A couple of weeks ago a work trip took me to the island of Puerto Rico. Many people think that living in Cayman means that you can easily hop over to any of the other Caribbean islands and South America - a pre-conception I moved to the island with. The reality is that Cayman is really quite far out on it's own, and you can only fly direct to Jamaica, Cuba and Honduras. But don't feel too sorry for us because you can get pretty much anywhere via Miami. So 2 flights and 7 hours after leaving home I touched down in San Juan, PR, eager to see a new city. What struck me almost immediately was the topography. Cayman is flat. Puerto Rico is not (and neither is Trinidad or many of the other islands by the way) and it was so nice to see hills, mountains and thick vegetation! Puerto Rico is home to a fabulous rainforest, El Junque, which I'll have to explore on my next trip as on this occasion I only had a couple of days and most of them were taken up with meetings.
I went straight to my hotel in Condado to dump my bags before catching a cab into the old town - one thing I don't miss about metropolitan life is the traffic! 4 lanes in each direction on every road was a bit of shock to the system, and rush hour? Argghhhh - Ive got sights to see!
I made to Old San Juan by mid afternoon, starting at Plaza Colon and working my way up the cobbled streets to the Melancon and the old fort. The cobbled streets and Spanish style buildings are absolutely beautiful and made for a lovely few hours of wandering around, peering in shops, taking in the architecture and stopping for a local beer in one of the many bars and restaurants which spill out onto the streets.
The next day I had the evening free from work colleagues so I came back into San Juan Viejo for dinner at a simple but delicious tapas restaurant before heading back to Condado for a desert and a cocktail. Whilst Old San Juan is the historical centre of Puerto Rico, Condado is the "strip" which runs along the beach and is home to many hotels as well as bars, restaurants and the essential tourist tat shops! Its as popular with locals as it is with holiday makers and from what I understand is pretty much the safest area in San Juan - perfect for an evening stroll.

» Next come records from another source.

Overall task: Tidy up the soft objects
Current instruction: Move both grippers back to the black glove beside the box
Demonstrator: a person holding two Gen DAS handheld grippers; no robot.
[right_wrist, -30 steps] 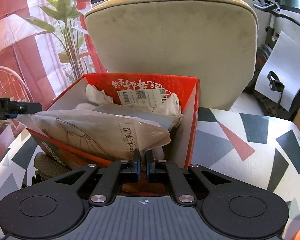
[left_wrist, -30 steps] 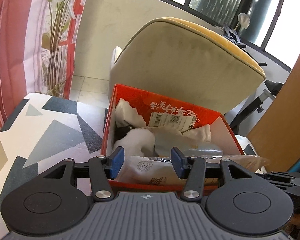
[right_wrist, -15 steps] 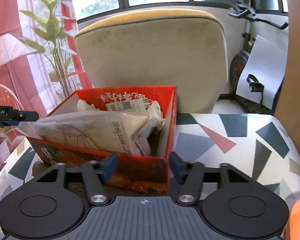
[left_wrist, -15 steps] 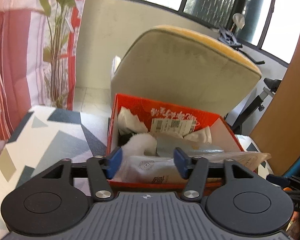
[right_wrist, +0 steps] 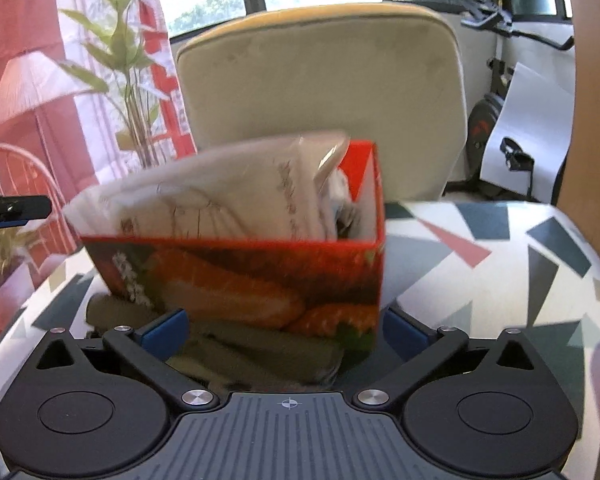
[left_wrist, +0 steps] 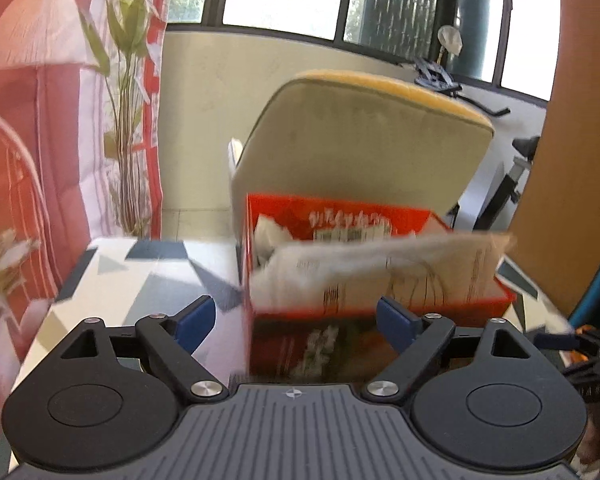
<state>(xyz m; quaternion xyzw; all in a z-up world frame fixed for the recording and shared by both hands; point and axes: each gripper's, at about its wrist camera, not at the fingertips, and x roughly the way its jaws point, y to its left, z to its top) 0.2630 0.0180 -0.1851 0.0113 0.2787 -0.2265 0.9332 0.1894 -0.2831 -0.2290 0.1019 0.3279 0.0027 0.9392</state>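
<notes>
From the left wrist, my left gripper has just been spreading its jaws, nothing between them; the red box lies ahead, slightly right, the paper bag lying lengthwise across it. From the right wrist, my right gripper has likewise just spread wide, empty, and the box stands dead ahead, seemingly nearer this hand

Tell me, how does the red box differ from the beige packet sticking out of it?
The red box is stiff, with straight walls, while the beige packet is a soft, crinkled bag. The box is bright red with printed food pictures; the packet is pale with thin line drawings and dark text. The box stands on the patterned table; the packet lies slanted across the box's top, poking past the rim. Neither is held by a gripper.
</notes>
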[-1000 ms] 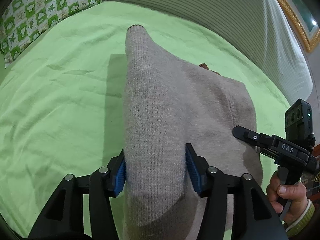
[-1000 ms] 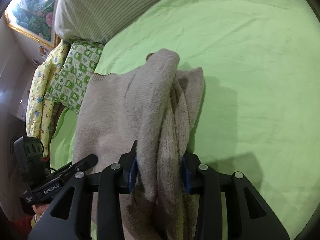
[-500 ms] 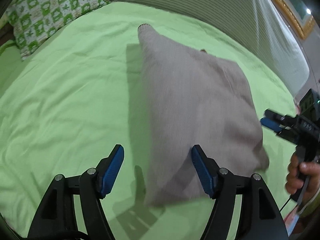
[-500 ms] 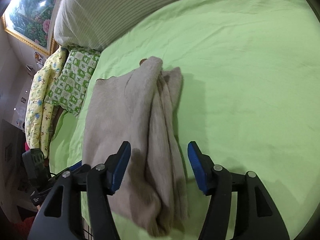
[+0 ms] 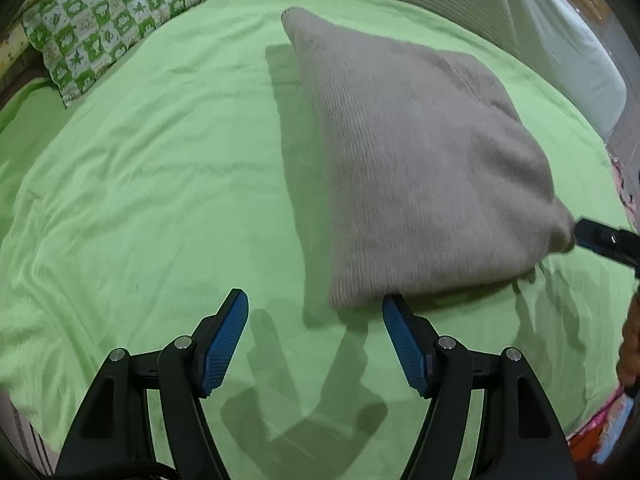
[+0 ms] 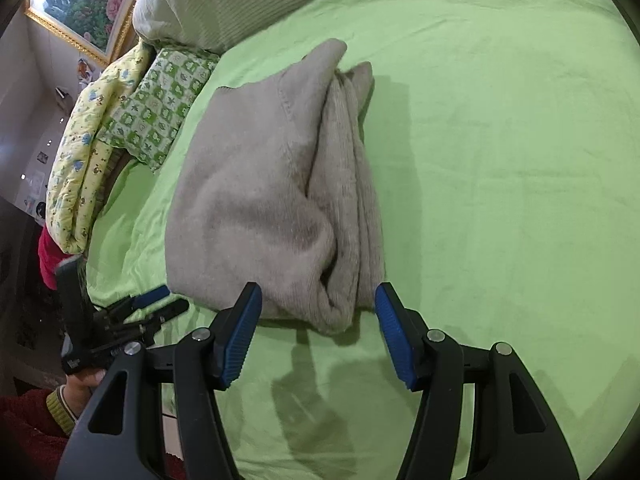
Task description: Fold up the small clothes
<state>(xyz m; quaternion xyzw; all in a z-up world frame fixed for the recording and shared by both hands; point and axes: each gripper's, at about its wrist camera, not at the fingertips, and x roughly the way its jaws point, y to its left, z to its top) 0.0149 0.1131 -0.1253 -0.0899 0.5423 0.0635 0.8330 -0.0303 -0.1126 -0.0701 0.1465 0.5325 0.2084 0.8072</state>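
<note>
A folded beige knit sweater [image 5: 420, 160] lies on the green bedsheet [image 5: 160, 200]. In the right wrist view the sweater [image 6: 280, 200] shows stacked folded layers along its right side. My left gripper [image 5: 316, 312] is open and empty, just short of the sweater's near corner. My right gripper [image 6: 318, 304] is open and empty, its blue pads either side of the sweater's near edge, not touching it. The right gripper's tip [image 5: 600, 238] shows at the sweater's right corner in the left wrist view. The left gripper [image 6: 132, 320] shows at lower left in the right wrist view.
A green-and-white patterned pillow [image 5: 104, 32] lies at the bed's far left. A striped white bolster [image 5: 520, 20] runs along the back. A yellow printed quilt [image 6: 88, 148] is bunched at the bedside. A framed flower picture [image 6: 80, 4] hangs on the wall.
Both grippers opened and let go of the sweater, then drew back toward me. The sweater dropped flat onto the sheet in its folded shape.
</note>
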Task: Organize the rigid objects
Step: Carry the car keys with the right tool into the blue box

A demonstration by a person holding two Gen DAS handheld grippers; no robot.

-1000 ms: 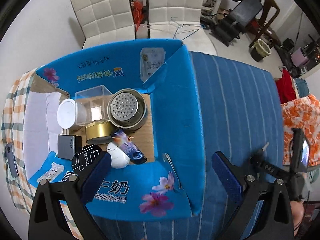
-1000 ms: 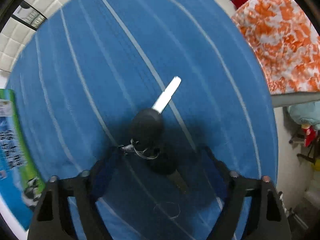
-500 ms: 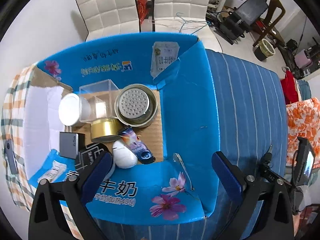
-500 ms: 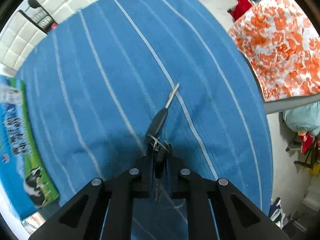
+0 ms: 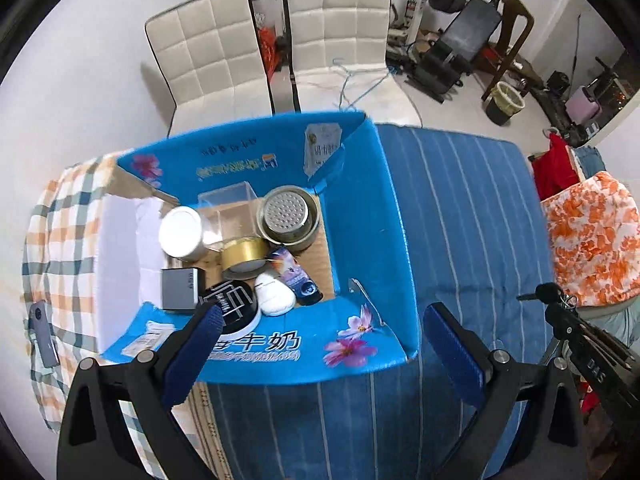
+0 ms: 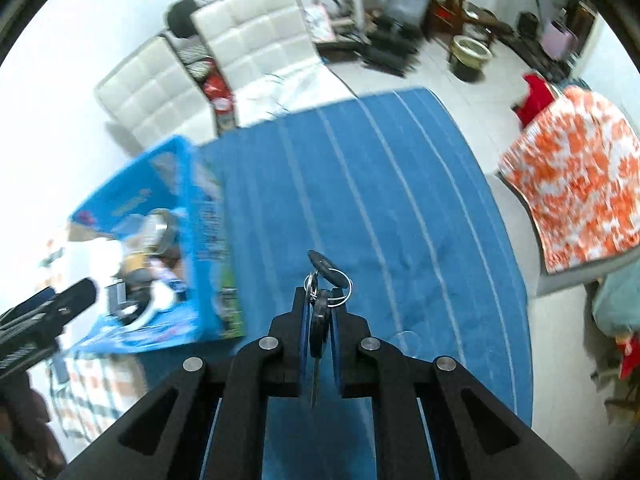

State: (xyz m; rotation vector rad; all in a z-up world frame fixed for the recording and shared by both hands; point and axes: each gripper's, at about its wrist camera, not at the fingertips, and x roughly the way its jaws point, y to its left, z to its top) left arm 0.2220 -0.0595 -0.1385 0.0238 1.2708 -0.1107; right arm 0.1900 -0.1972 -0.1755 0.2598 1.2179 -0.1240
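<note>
Two white chairs point(image 5: 276, 44); one blue box point(image 5: 360, 208); two keys point(image 6: 320, 320).

Right gripper point(image 6: 320, 312) was wide open over the keys point(image 6: 320, 320) a sec ago, now it's clamped on them & lifted off the blue cloth point(image 6: 400, 208). Left gripper point(image 5: 320, 332) rose a bit too, box point(image 5: 360, 216) looks further off.
</note>
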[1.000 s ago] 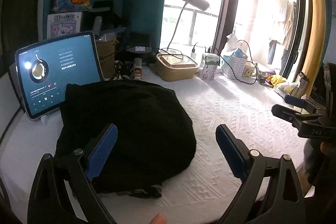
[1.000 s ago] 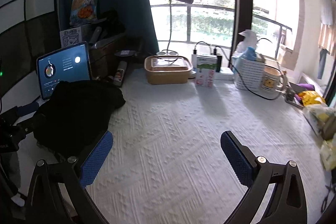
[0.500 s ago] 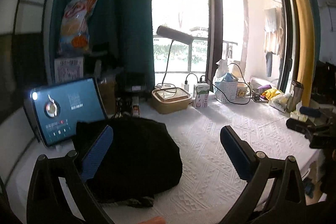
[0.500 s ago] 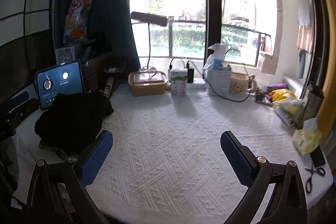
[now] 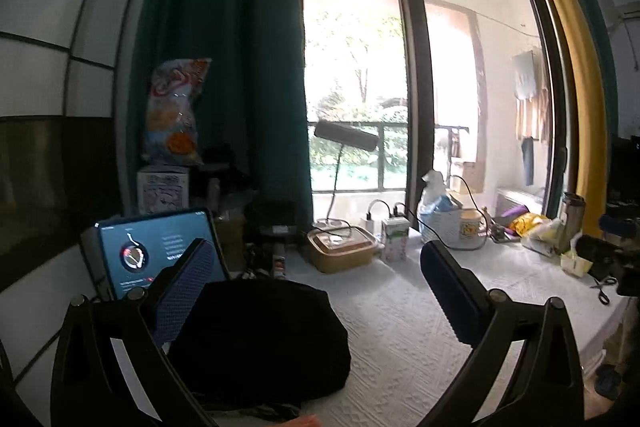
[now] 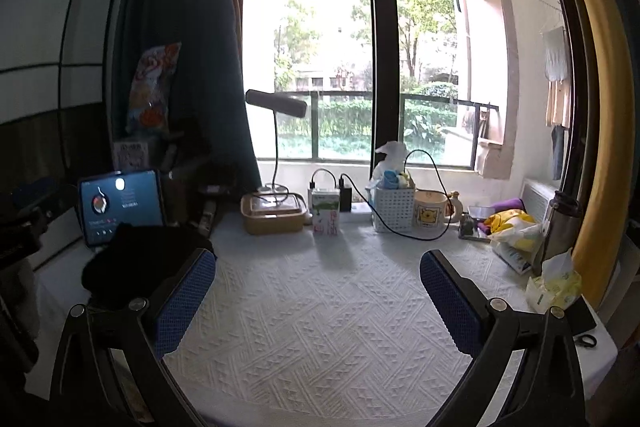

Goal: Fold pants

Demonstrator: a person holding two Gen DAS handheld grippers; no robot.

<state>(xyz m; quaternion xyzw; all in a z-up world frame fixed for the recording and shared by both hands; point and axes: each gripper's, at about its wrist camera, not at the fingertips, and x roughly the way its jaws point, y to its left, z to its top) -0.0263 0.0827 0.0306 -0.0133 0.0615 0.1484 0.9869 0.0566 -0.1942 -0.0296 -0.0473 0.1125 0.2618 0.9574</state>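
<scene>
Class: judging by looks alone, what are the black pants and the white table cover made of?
Black pants: soft matte fabric, probably knit or cotton; they slump in a bundle without shine. White table cover: textured woven or quilted cloth, likely; raised zigzag relief.

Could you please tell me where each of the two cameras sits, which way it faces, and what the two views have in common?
Left wrist: rides the left tool, facing the window across the white tablecloth; its open blue pads frame the black pants; the right tool shows at the right edge.
Right wrist: rides the right tool, facing the window; open pads over bare cloth, the left tool at the left edge.
Shared: pants, tablet, desk lamp, milk carton.
</scene>
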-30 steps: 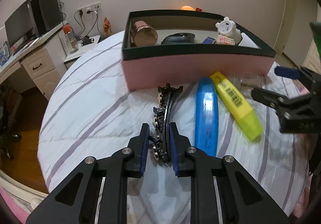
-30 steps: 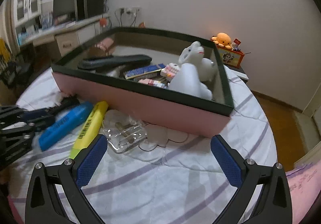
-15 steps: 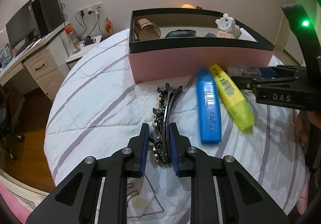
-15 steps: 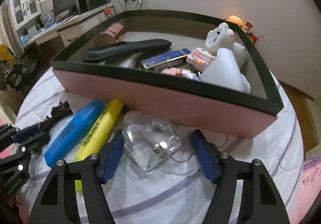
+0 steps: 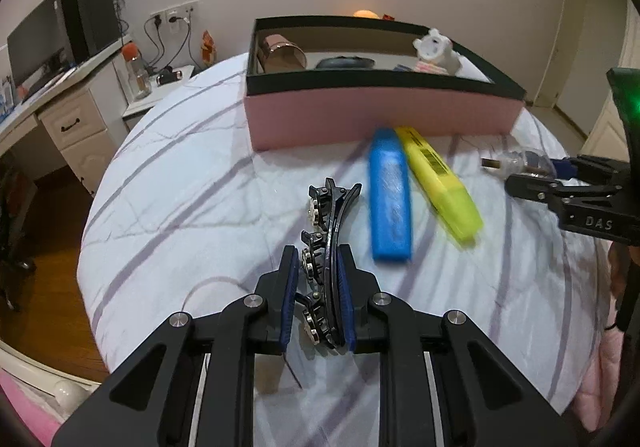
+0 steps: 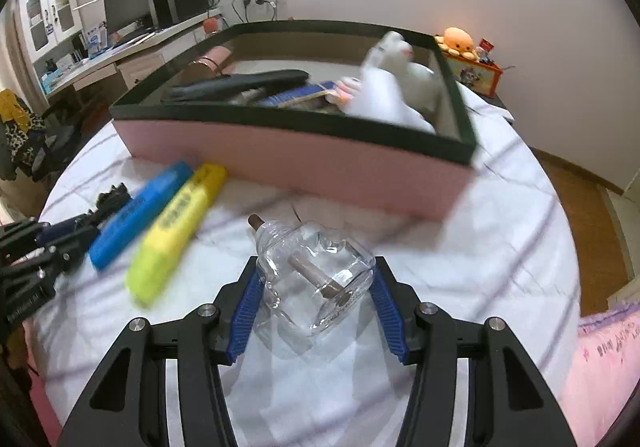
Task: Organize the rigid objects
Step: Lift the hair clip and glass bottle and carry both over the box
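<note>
My left gripper (image 5: 318,267) is shut on a black hair clip (image 5: 326,231) with metal studs, held just above the striped white cloth. My right gripper (image 6: 316,281) is shut on a clear glass bottle (image 6: 316,279) with a brown stopper, lifted off the cloth; it also shows in the left wrist view (image 5: 520,163). A pink box with a dark green rim (image 5: 380,115) stands behind, holding a remote, a pink cylinder, a white figurine and small packs. A blue marker (image 5: 390,195) and a yellow marker (image 5: 438,181) lie in front of the box.
The round cloth-covered table (image 5: 180,199) drops off on all sides. A desk with drawers, monitor and speaker (image 5: 60,87) stands at the left. An orange plush and a small colourful box (image 6: 468,55) sit behind the pink box at the right.
My right gripper closed on the glass bottle and lifted it up and back from the box. My left gripper rose with the hair clip held in it.
</note>
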Action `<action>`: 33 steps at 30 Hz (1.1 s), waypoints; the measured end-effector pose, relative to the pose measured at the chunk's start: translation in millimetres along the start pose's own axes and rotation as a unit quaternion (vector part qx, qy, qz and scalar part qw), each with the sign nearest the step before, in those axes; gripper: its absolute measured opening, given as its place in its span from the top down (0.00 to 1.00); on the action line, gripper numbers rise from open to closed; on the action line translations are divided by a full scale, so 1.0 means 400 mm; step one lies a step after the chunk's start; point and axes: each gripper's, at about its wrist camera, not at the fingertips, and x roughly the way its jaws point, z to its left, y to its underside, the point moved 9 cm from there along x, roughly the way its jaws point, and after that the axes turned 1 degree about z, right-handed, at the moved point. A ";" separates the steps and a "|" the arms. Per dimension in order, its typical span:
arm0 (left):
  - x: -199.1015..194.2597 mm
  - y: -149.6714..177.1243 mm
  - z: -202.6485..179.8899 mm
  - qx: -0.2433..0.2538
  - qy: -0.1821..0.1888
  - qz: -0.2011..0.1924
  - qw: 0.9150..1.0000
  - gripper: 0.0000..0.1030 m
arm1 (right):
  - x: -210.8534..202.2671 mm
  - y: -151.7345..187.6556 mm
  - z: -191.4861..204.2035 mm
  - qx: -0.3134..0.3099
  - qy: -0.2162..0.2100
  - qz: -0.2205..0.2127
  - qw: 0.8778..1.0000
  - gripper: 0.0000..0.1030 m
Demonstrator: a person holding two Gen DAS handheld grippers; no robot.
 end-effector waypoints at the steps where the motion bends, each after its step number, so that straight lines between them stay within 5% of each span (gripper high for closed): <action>1: -0.003 0.006 -0.005 0.005 -0.004 0.002 1.000 0.82 | -0.009 0.012 -0.004 -0.001 0.001 0.001 1.000 0.47; 15: 0.011 -0.006 -0.013 -0.008 -0.021 -0.012 1.000 0.82 | 0.000 0.013 -0.019 0.031 -0.006 -0.030 0.999 0.46; 19: 0.008 -0.005 -0.011 -0.013 -0.020 -0.011 1.000 0.82 | 0.008 0.008 -0.014 0.029 -0.009 -0.032 0.999 0.36; 22: 0.001 -0.006 -0.010 -0.020 -0.015 -0.009 1.000 0.82 | 0.008 0.009 -0.017 0.029 -0.003 -0.036 0.999 0.44; 33: -0.096 -0.039 -0.016 -0.028 -0.009 -0.053 0.998 0.82 | -0.078 -0.001 -0.023 0.037 -0.006 -0.079 0.996 0.44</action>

Whilst I didn't have long in Puerto Rico I tried my best to soak up as much as possible of the local culture which to me centers around museums, architecture and food! On my last night I tried the local specialty called Mofongo - basically a stew served in a plantain bowl. It was seriously good - and I don't even like Plantain! I don't have a picture but if you want to try it, here's a link to a recipe which looks bang on what I had.
In summary, Puerto Rico seems to have a lot to offer from rainforest to beaches and is full of friendly people. My opinion of San Juan itself is that it's something of a poor man's Spain. If you've been to the real thing, you probably want to focus your time on the rainforest. But if you've never been to Europe, it will certainly give you a taste of it. And it reminded me just a little bit of Europe and home.